Stored items:

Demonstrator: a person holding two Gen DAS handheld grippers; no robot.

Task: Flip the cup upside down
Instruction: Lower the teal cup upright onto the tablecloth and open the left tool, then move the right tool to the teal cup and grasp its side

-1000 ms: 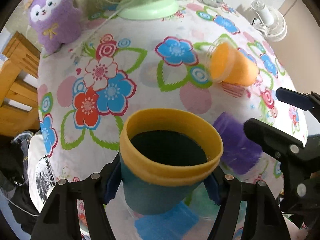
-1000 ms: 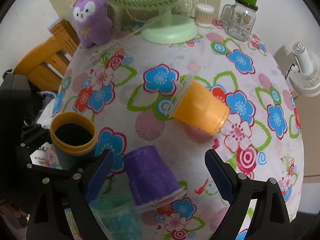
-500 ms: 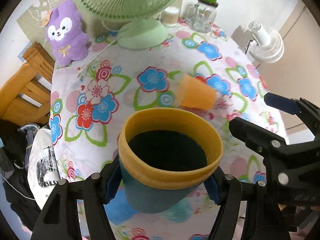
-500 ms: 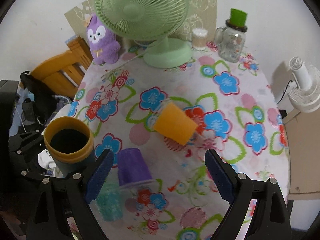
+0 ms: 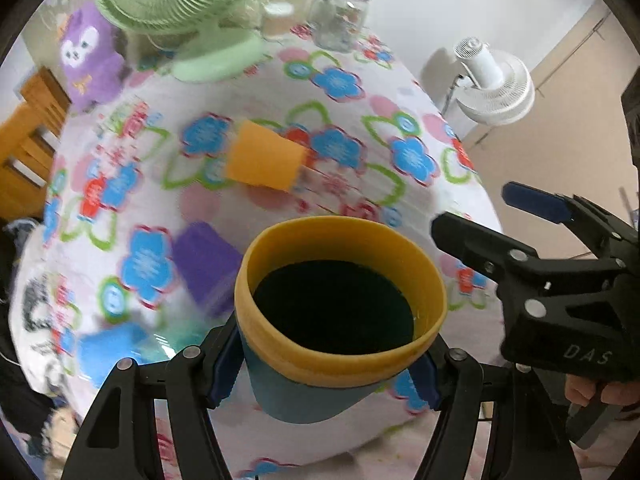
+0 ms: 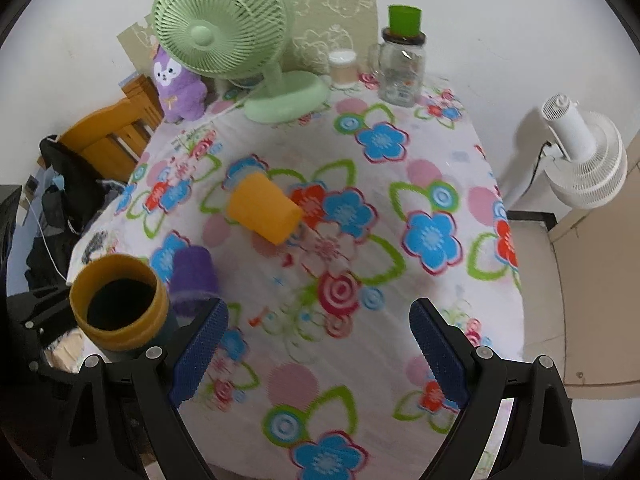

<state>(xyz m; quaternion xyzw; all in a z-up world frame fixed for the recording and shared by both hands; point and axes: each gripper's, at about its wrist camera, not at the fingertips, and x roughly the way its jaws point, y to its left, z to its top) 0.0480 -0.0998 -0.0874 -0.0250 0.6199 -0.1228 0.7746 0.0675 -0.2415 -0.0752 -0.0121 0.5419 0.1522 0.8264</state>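
Note:
My left gripper (image 5: 326,376) is shut on a teal cup with a wide yellow rim (image 5: 340,308). It holds the cup upright, mouth up, high above the flowered table (image 5: 380,184). The same cup shows at the lower left of the right wrist view (image 6: 118,306). My right gripper (image 6: 316,354) is open and empty, high above the table's near side; it also shows at the right of the left wrist view (image 5: 496,220).
An orange cup (image 6: 262,208) lies on its side mid-table. A purple cup (image 6: 194,276) stands mouth down near the left. A blue cup (image 5: 108,350) lies near the front-left edge. A green fan (image 6: 224,28), plush toy (image 6: 178,84) and glass jar (image 6: 400,64) stand at the back.
Both grippers have risen and pulled back from the table, so it looks smaller. The left gripper still holds the cup upright. The right gripper stays open.

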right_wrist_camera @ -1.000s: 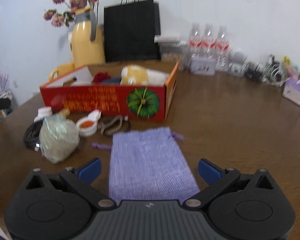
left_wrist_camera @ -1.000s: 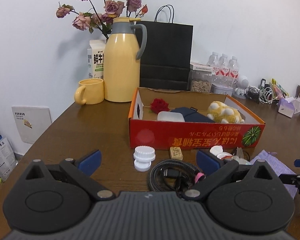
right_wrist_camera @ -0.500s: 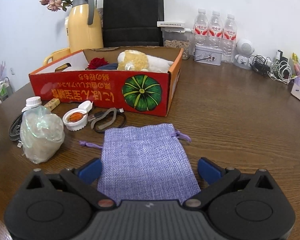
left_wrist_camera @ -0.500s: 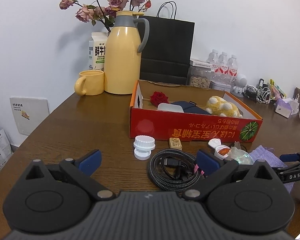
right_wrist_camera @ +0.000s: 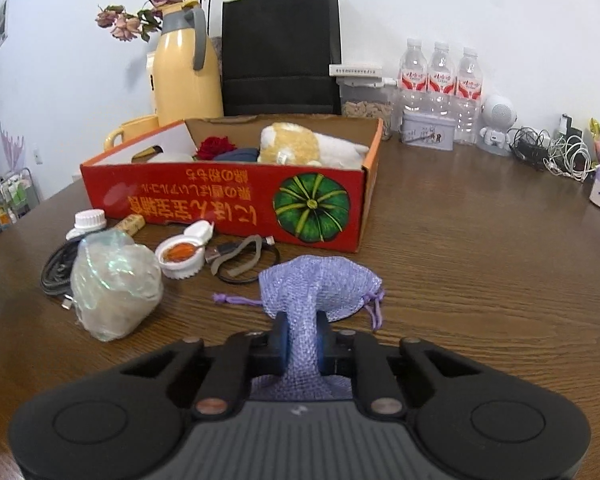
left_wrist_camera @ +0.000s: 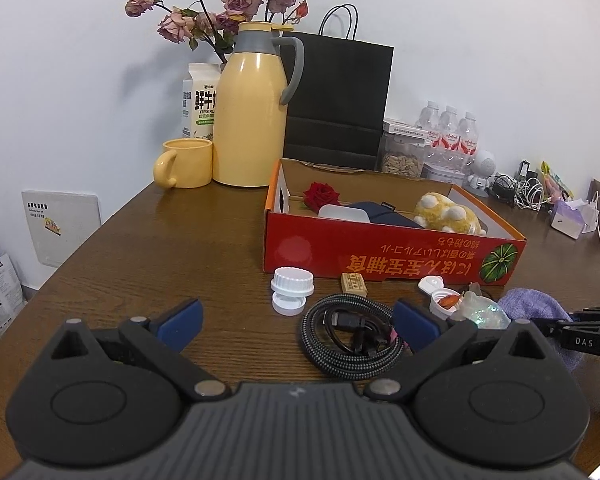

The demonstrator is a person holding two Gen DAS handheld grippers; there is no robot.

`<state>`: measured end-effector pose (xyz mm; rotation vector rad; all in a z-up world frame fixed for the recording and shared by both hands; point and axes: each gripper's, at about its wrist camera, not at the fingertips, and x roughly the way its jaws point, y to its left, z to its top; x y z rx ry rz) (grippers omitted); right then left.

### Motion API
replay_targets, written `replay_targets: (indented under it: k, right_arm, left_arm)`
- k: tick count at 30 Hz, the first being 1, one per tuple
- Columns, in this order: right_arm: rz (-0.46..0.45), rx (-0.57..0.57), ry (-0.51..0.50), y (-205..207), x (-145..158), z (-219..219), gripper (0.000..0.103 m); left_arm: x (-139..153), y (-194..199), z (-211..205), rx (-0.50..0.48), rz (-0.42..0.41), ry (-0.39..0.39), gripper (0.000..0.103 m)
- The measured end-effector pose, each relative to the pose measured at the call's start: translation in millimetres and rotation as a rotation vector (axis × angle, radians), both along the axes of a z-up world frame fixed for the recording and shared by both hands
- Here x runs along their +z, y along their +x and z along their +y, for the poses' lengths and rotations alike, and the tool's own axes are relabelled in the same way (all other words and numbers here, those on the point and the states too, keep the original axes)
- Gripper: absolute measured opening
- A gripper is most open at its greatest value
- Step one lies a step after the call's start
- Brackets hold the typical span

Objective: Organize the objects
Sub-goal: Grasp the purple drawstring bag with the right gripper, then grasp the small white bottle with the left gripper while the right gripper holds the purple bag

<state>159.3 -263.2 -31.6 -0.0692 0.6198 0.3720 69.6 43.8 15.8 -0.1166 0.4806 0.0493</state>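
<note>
My right gripper [right_wrist_camera: 302,334] is shut on the lilac drawstring pouch [right_wrist_camera: 320,284], whose cloth bunches between the blue pads on the table. A red cardboard box [right_wrist_camera: 228,204] stands behind it, holding a yellow plush toy [right_wrist_camera: 288,142], a red rose [right_wrist_camera: 216,146] and dark items. My left gripper [left_wrist_camera: 296,322] stands open above the table, nothing between its fingers. Just past it lie a coiled black cable [left_wrist_camera: 348,334] and a white cap [left_wrist_camera: 292,284]. The pouch [left_wrist_camera: 536,308] and my right gripper [left_wrist_camera: 572,326] show at the left wrist view's right edge.
Loose in front of the box: a crumpled clear bag [right_wrist_camera: 114,282], an open white jar of orange stuff [right_wrist_camera: 182,254], a small wooden block [left_wrist_camera: 354,282], a band and plug [right_wrist_camera: 244,258]. Yellow jug [left_wrist_camera: 252,116], mug [left_wrist_camera: 186,162], black bag [left_wrist_camera: 336,100], bottles [right_wrist_camera: 440,80] line the back.
My right gripper has closed on the lilac pouch, which now bunches up between the pads instead of lying flat. The left gripper stays open and has barely moved.
</note>
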Motion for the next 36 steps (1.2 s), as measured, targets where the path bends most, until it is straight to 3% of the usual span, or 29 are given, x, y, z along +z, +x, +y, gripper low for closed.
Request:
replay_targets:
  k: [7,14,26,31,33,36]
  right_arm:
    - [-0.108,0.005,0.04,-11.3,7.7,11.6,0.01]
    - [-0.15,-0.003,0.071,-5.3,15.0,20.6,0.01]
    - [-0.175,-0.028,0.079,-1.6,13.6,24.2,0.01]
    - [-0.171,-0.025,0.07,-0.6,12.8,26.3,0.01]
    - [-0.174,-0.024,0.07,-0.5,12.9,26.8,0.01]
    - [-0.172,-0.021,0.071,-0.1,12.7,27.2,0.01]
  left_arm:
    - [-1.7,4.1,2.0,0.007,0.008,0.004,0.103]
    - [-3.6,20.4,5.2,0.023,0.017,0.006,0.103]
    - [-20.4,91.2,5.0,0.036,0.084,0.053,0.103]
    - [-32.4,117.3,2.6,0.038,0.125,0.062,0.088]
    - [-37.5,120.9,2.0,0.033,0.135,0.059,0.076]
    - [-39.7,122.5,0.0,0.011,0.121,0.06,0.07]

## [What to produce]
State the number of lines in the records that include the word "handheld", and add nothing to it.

## [Exercise result]
2